Question

How do you solve the right angle ABC (where C=90 degree) when A=31.5 degree, b=29.7ft ?

Answer 1

Hint: Subtract the sum of angles A and C from 180 degree to get the value of angle B. Put the values of angle B and side ‘b’ in $\tan B=\dfrac{b}{a}$ to get the value of ‘a’. Again put the values of angle B and side ‘a’ in $\cos B=\dfrac{a}{c}$ to get the value of ‘c’.

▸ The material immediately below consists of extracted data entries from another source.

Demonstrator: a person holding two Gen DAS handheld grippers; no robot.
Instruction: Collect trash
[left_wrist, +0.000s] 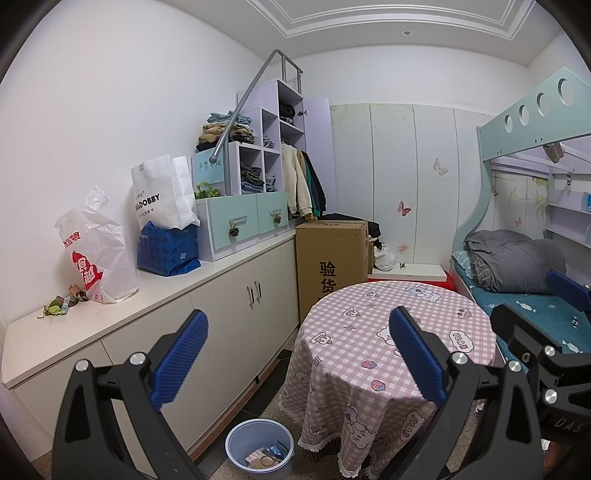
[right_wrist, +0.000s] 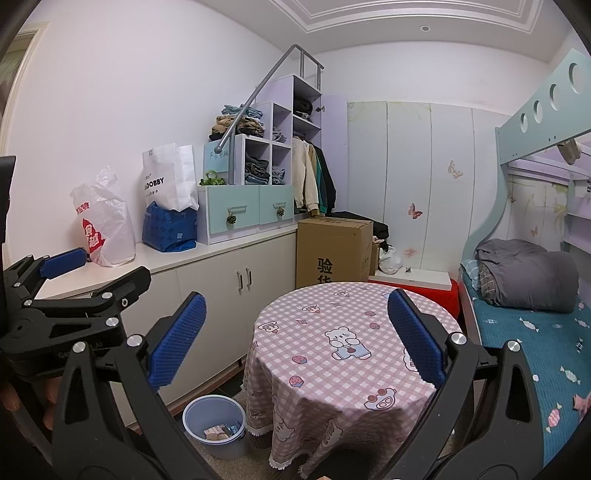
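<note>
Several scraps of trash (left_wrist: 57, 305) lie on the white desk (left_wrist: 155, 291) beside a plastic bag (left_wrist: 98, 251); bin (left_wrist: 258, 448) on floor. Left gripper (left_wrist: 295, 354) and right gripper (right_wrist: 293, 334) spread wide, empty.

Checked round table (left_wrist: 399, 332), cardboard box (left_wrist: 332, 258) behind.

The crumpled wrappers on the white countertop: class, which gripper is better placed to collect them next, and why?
Probably the left gripper: open, empty, and on the counter's side. The wrappers lie far left on the countertop; the right gripper faces the round table.
</note>
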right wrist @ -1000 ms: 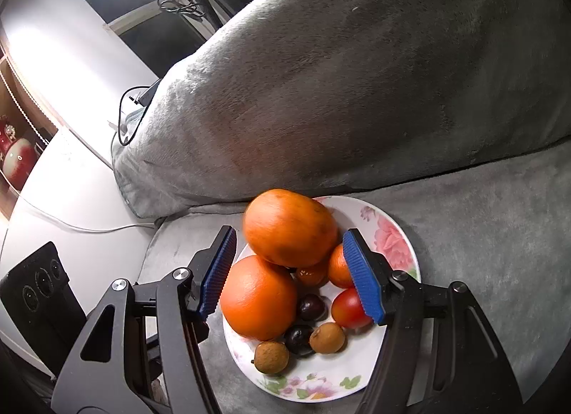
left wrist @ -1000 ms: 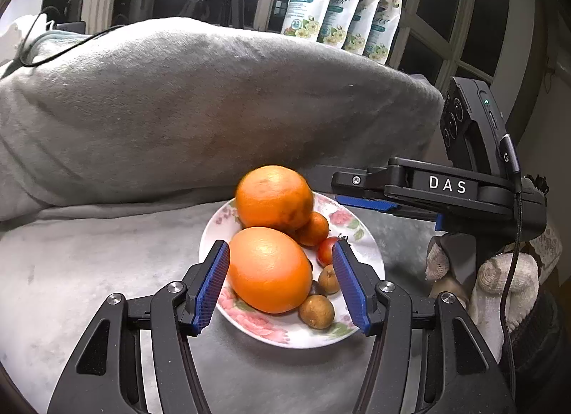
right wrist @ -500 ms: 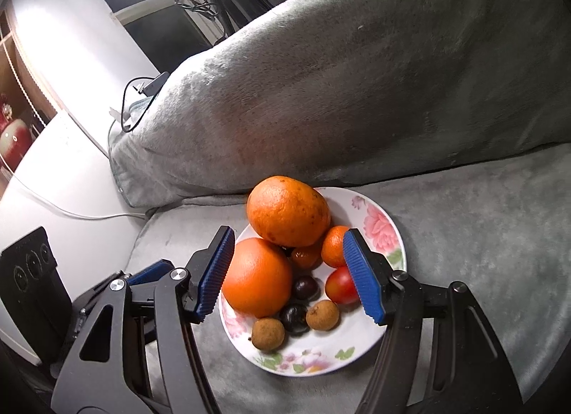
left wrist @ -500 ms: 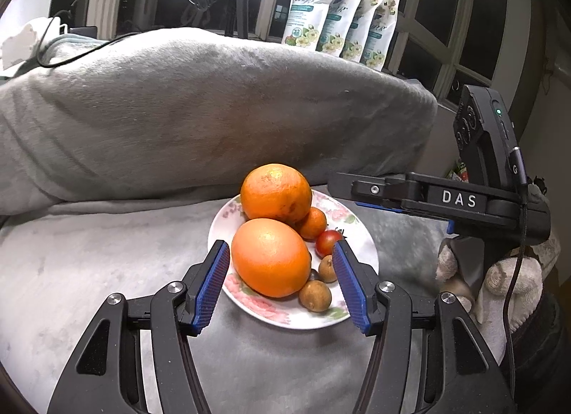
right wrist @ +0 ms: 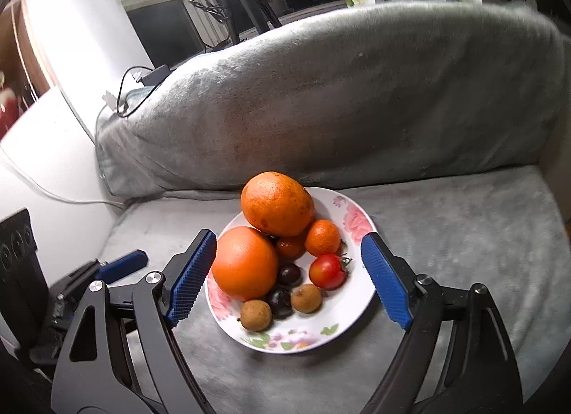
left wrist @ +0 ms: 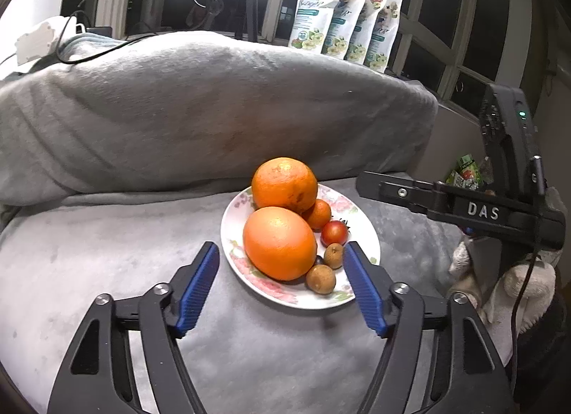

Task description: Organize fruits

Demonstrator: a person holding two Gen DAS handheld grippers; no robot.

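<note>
- Plate [right wrist: 357, 314]: round, glossy white ceramic with pink floral print on the rim. Sits flat on a grey plush sofa seat [right wrist: 446, 235], just in front of a fat grey fleece-covered cushion [right wrist: 339, 100].
- Fruit all piled on the plate. Two large oranges with dimpled peel: the near orange [right wrist: 244, 263] is smoother, the far orange [right wrist: 276, 203] rests partly on top of it and has brown specks.
- Small mandarin [right wrist: 322, 237] is tucked against the far orange; a second small orange fruit is half hidden beneath it.
- Tomato [right wrist: 327, 270]: shiny red, dry stem still on. Two dark glossy plums [right wrist: 282, 301] sit in the middle. Two rough tan longans [right wrist: 255, 315], matte and round, lie at the near edge.
- Left hand-held gripper [left wrist: 280, 287]: black frame, ribbed blue pads. Jaws have just been opening and stand apart with nothing pinched; the near orange and longans show through the gap, untouched.
- Right hand-held gripper [right wrist: 289, 276]: same build, jaws also just been opening, now wider than the fruit pile, gripping nothing. Pads hang over the plate's near rim on either side.
- Gloved hand [left wrist: 514, 282], white knit, holds the right unit, seen from the left camera.
- Four floral-print pouches [left wrist: 344, 32] stand on the window ledge behind; black cable [left wrist: 96, 54] trails over the cushion.
</note>
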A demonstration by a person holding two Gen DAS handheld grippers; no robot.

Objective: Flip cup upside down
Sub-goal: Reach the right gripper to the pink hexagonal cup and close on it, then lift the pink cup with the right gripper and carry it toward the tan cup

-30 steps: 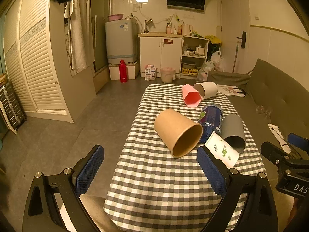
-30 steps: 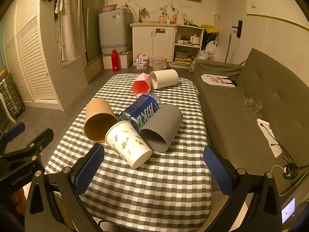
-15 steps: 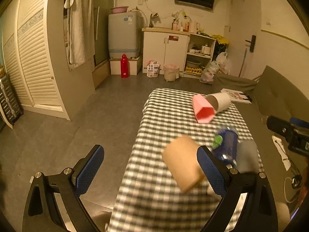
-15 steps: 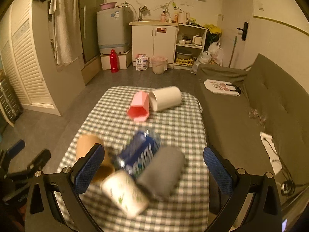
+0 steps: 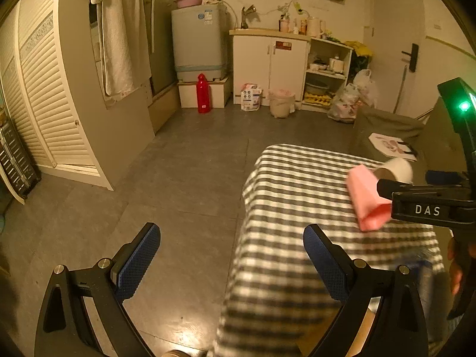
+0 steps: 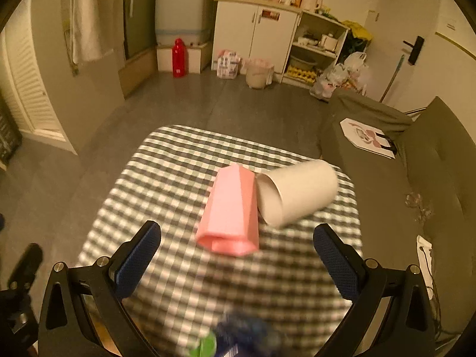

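The left hand-held gripper [image 5: 231, 263] hangs wide open and empty over the left edge of the checked worktop [image 5: 297, 184], mostly above bare floor. The right hand-held gripper [image 6: 237, 257], jaws also spread wide with nothing between them, points at the pink faceted cup [image 6: 230, 212], which lies on its side mid-worktop, mouth toward the camera, touching a white cup [image 6: 297, 193] on its right, also toppled. This looks like the approach step; next, close on the pink cup's walls, lift, and turn it mouth-down.
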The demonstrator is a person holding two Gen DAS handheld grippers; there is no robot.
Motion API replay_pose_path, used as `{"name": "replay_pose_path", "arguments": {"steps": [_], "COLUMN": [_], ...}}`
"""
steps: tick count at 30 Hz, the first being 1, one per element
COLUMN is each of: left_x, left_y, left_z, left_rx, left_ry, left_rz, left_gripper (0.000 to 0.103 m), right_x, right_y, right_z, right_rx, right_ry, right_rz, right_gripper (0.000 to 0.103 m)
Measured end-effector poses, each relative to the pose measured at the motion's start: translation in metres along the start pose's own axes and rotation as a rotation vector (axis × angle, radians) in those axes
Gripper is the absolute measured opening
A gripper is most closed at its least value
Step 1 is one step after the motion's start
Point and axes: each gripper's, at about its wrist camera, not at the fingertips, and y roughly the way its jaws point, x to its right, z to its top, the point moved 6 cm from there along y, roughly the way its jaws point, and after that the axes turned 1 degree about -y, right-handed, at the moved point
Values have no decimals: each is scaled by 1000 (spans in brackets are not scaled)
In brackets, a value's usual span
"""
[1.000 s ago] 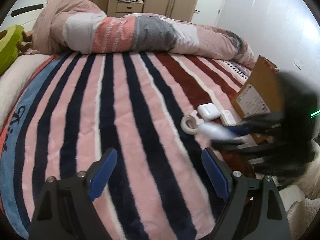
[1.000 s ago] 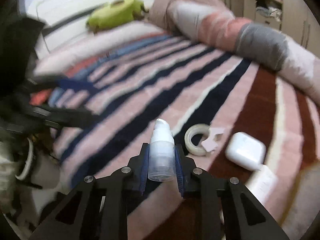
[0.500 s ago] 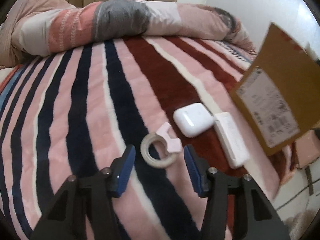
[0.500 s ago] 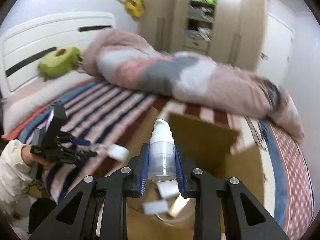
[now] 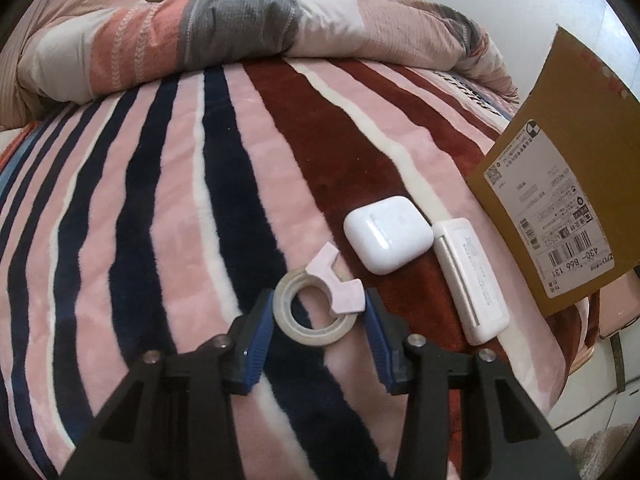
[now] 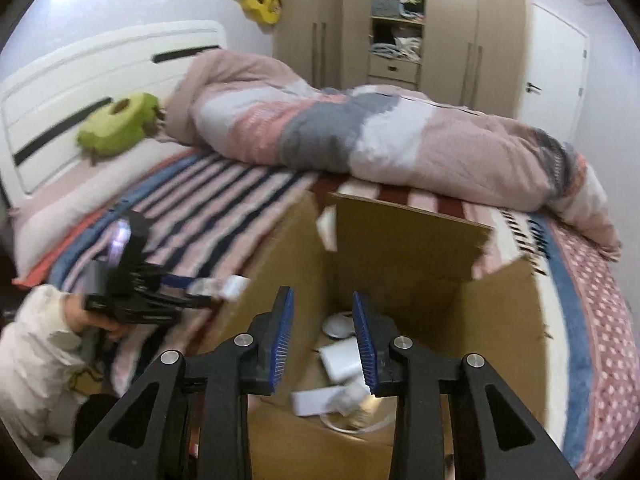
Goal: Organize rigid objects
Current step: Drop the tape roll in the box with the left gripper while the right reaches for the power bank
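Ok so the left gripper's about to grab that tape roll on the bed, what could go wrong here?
The left gripper is open around the tape roll, which lies flat on soft blanket; closing could press it into the pile or let it slip out. The pink dispenser piece nearly touches one finger, so the grip may land on it and twist. The white earbud case sits close and could get nudged.

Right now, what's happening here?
A person with two handheld grippers is packing small items from the bed into a cardboard box. The right gripper hangs open and empty over the box, which already holds several white items. The left gripper is open and straddles the tape roll on the striped blanket, not yet closed. The white earbud case and a flat white case lie beside it.
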Motion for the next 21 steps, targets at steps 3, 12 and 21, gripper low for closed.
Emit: {"name": "replay_pose_path", "arguments": {"steps": [3, 12, 21], "left_x": [-2, -14, 30], "left_y": [-6, -117, -230], "left_z": [-2, -7, 11], "left_rx": [-23, 81, 153], "left_ry": [-26, -13, 115], "left_rz": [0, 50, -42], "left_gripper": [41, 41, 41], "right_x": [-27, -110, -161], "right_y": [-6, 14, 83], "right_z": [9, 23, -21], "right_rx": [55, 38, -111], "right_ry": [-62, -211, -229], "right_rz": [50, 207, 174], "right_gripper": [27, 34, 36]}}
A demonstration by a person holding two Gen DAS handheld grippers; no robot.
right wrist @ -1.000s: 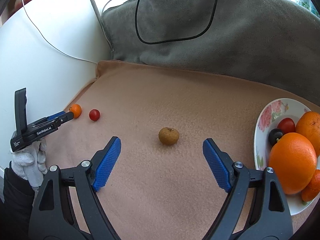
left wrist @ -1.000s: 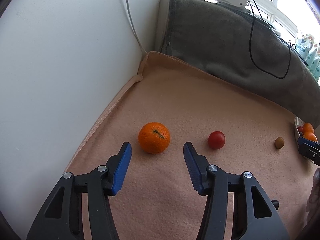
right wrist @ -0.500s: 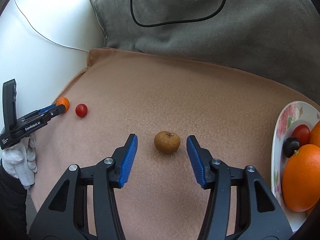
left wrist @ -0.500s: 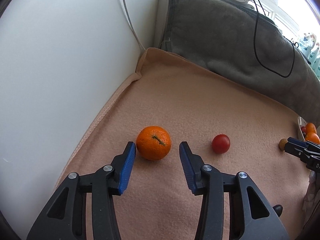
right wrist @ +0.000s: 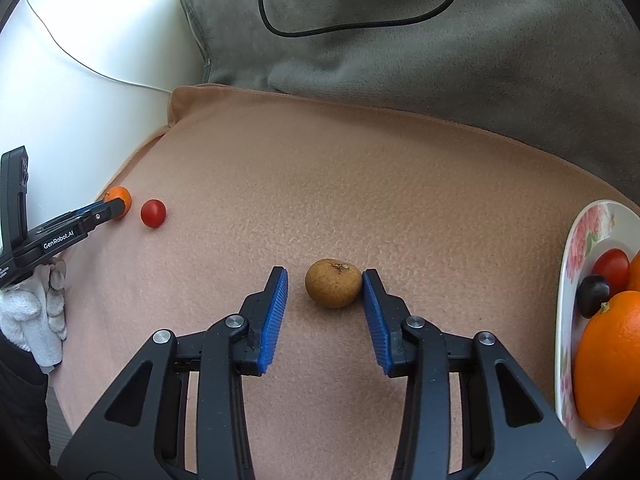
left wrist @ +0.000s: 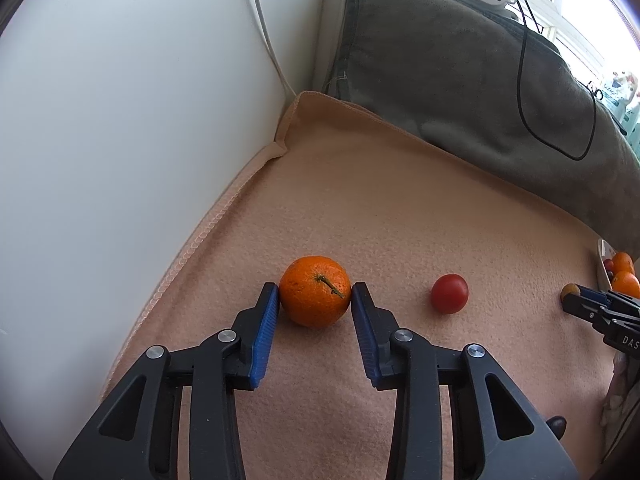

Complete step by step solution:

ABC is a right angle triangle with base ‘a’, perpendicular ‘b’ and hypotenuse ‘c’.
Given, in right angle triangle ABC angle A=31.5 degree and angle C=90 degree
As we know the sum of the angles of a triangle is 180 degree
So, angle ‘B’ will be $=180-\left( 31.5+90 \right)=180-121.5=58.5$ degree
In right angle triangle ABC, $\tan B=\dfrac{AC}{BC}=\dfrac{b}{a}$
Putting the values of angle B and side ‘b’, we get
$\begin{align}
  & \Rightarrow \tan \left( 58.5 \right)=\dfrac{29.7}{a} \\
 & \Rightarrow 1.63=\dfrac{29.7}{a} \\
 & \Rightarrow a=\dfrac{29.7}{1.63} \\
 & \Rightarrow a=18.22 \\
\end{align}$
Again in right angle triangle ABC, $\cos B=\dfrac{BC}{AB}=\dfrac{a}{c}$
Putting the values of angle B and side a, we get
$\begin{align}
  & \Rightarrow \cos \left( 58.5 \right)=\dfrac{18.22}{c} \\
 & \Rightarrow 0.52=\dfrac{18.22}{c} \\
 & \Rightarrow c=\dfrac{18.22}{0.52} \\
 & \Rightarrow c=34.87 \\
\end{align}$
From the above, we conclude that in triangle ABC the angles are $\angle A={{31.5}^{\circ }}$ , $\angle B={{58.5}^{\circ }}$, $\angle C={{90}^{\circ }}$ and the sides are a=18.22 ft, b=29.7 ft, c=34.87 ft.
This is the required solution.

Note: For the above triangle, Pythagoras' theorem can be applied as ${{c}^{2}}={{a}^{2}}+{{b}^{2}}$.
Now, we have a=18.22 and b=29.7
Using Pythagoras' theorem and putting the values of ‘a’ and ‘b’, we get
$\begin{align}
  & {{c}^{2}}={{a}^{2}}+{{b}^{2}} \\
 & \Rightarrow {{c}^{2}}={{\left( 18.22 \right)}^{2}}+{{\left( 29.7 \right)}^{2}} \\
 & \Rightarrow {{c}^{2}}=331.96+882.09 \\
 & \Rightarrow c=\sqrt{1214.06} \\
 & \Rightarrow c=34.87 \\
\end{align}$
This is the alternative method.